# The task:
Exact copies of all the entries are required, and no pictures should appear in them.

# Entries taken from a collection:
########
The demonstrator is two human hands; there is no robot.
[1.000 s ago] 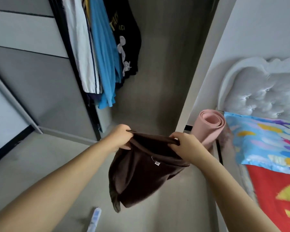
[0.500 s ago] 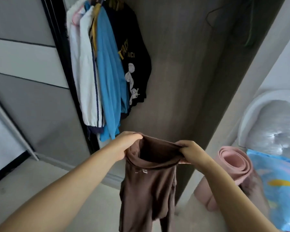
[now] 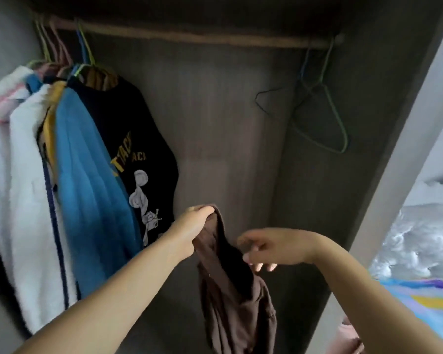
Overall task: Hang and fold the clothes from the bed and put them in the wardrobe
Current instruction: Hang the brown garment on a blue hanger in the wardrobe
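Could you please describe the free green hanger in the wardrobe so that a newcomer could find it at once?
Follow the wooden rail across the top of the wardrobe to its far right end. There, away from the clothes crowded at the left, hang empty wire hangers; the green hanger is the lowest and rightmost, beside a dark hanger angled leftwards.

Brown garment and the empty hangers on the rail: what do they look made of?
Brown garment: soft matte knit, probably cotton jersey; it droops in limp folds from the left hand. Empty hangers: thin bent wire, seemingly plastic-coated, green and blue.
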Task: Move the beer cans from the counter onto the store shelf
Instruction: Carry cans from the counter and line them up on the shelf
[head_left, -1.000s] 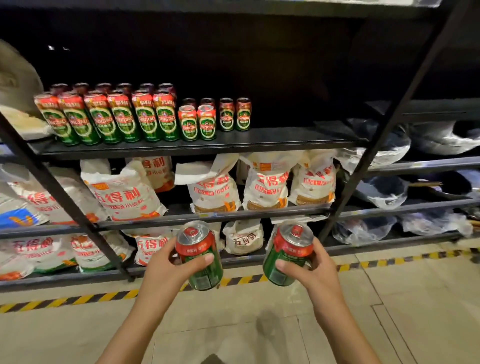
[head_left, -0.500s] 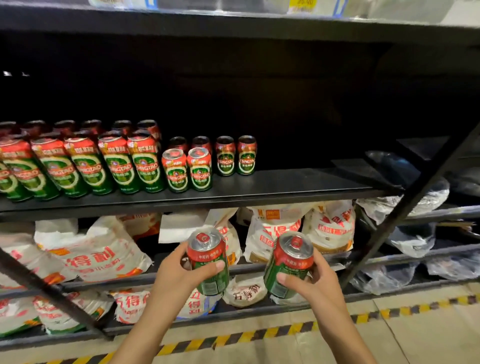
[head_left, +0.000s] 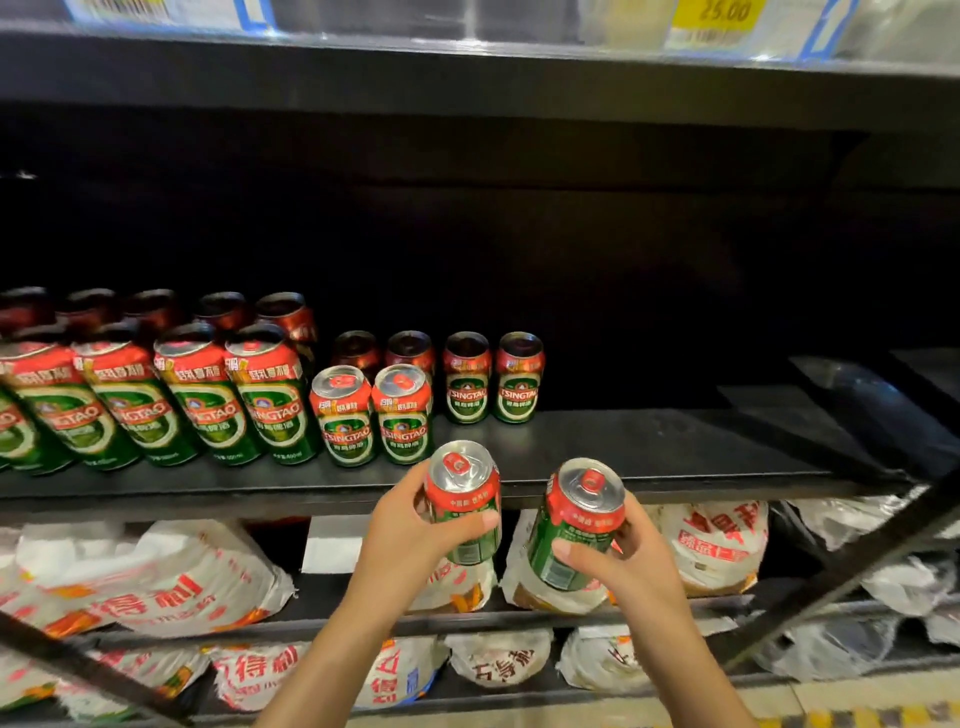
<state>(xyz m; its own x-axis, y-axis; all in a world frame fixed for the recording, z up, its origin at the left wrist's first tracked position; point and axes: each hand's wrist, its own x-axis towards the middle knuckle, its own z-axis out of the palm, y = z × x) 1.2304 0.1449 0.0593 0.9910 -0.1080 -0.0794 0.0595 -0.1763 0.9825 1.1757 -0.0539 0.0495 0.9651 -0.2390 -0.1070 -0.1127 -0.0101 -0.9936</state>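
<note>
My left hand (head_left: 400, 535) grips a short green-and-red beer can (head_left: 464, 493), upright, just in front of the black shelf's (head_left: 675, 452) front edge. My right hand (head_left: 628, 561) grips a second short can (head_left: 576, 525), tilted slightly, a bit lower and to the right. On the shelf stand several tall cans (head_left: 270, 400) at the left and several short cans (head_left: 402, 415) beside them, with two further back (head_left: 517, 379). The counter is not in view.
The shelf's right half is bare dark board. Below it, white flour bags (head_left: 197, 587) fill the lower shelves. A black diagonal brace (head_left: 852, 566) crosses at the right. Price tags (head_left: 722, 15) line the upper shelf edge. Plastic-wrapped goods (head_left: 893, 577) lie at the right.
Both hands have raised their cans up toward the beer shelf's front edge, and the view has moved closer to the shelf.
</note>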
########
# Response to this exercise:
The demonstrator is two human hands; there is no robot.
[1.000 s ago] 
[0.500 s ago] 
[now] 
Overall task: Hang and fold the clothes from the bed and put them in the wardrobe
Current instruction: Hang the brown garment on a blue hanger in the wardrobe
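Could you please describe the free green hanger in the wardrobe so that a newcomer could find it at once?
Follow the wooden rail across the top of the wardrobe to its far right end. There, away from the clothes crowded at the left, hang empty wire hangers; the green hanger is the lowest and rightmost, beside a dark hanger angled leftwards.

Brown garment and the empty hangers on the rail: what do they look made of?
Brown garment: soft matte knit, probably cotton jersey; it droops in limp folds from the left hand. Empty hangers: thin bent wire, seemingly plastic-coated, green and blue.
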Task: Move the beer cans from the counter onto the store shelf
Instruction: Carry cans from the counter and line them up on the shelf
[head_left, -1.000s] 
[head_left, -0.500s] 
[head_left, +0.000s] 
<state>(xyz m; its own x-axis, y-axis; all in a world frame fixed for the recording, z up, its origin at the left wrist's first tracked position; point and axes: each hand's wrist, its own x-axis towards the middle knuckle, its own z-axis out of the palm, y = z × x) 1.2304 0.1449 0.0593 0.9910 -0.1080 -0.0794 0.0595 -0.1763 0.9825 1.1757 -0.0539 0.0495 0.9651 -0.2390 -0.1070 -0.1127 -0.0101 -0.9936</state>
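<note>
My left hand (head_left: 400, 535) grips a short green-and-red beer can (head_left: 464, 493), upright, just in front of the black shelf's (head_left: 675, 452) front edge. My right hand (head_left: 628, 561) grips a second short can (head_left: 576, 525), tilted slightly, a bit lower and to the right. On the shelf stand several tall cans (head_left: 270, 400) at the left and several short cans (head_left: 402, 415) beside them, with two further back (head_left: 517, 379). The counter is not in view.
The shelf's right half is bare dark board. Below it, white flour bags (head_left: 197, 587) fill the lower shelves. A black diagonal brace (head_left: 852, 566) crosses at the right. Price tags (head_left: 722, 15) line the upper shelf edge. Plastic-wrapped goods (head_left: 893, 577) lie at the right.
Both hands have raised their cans up toward the beer shelf's front edge, and the view has moved closer to the shelf.
</note>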

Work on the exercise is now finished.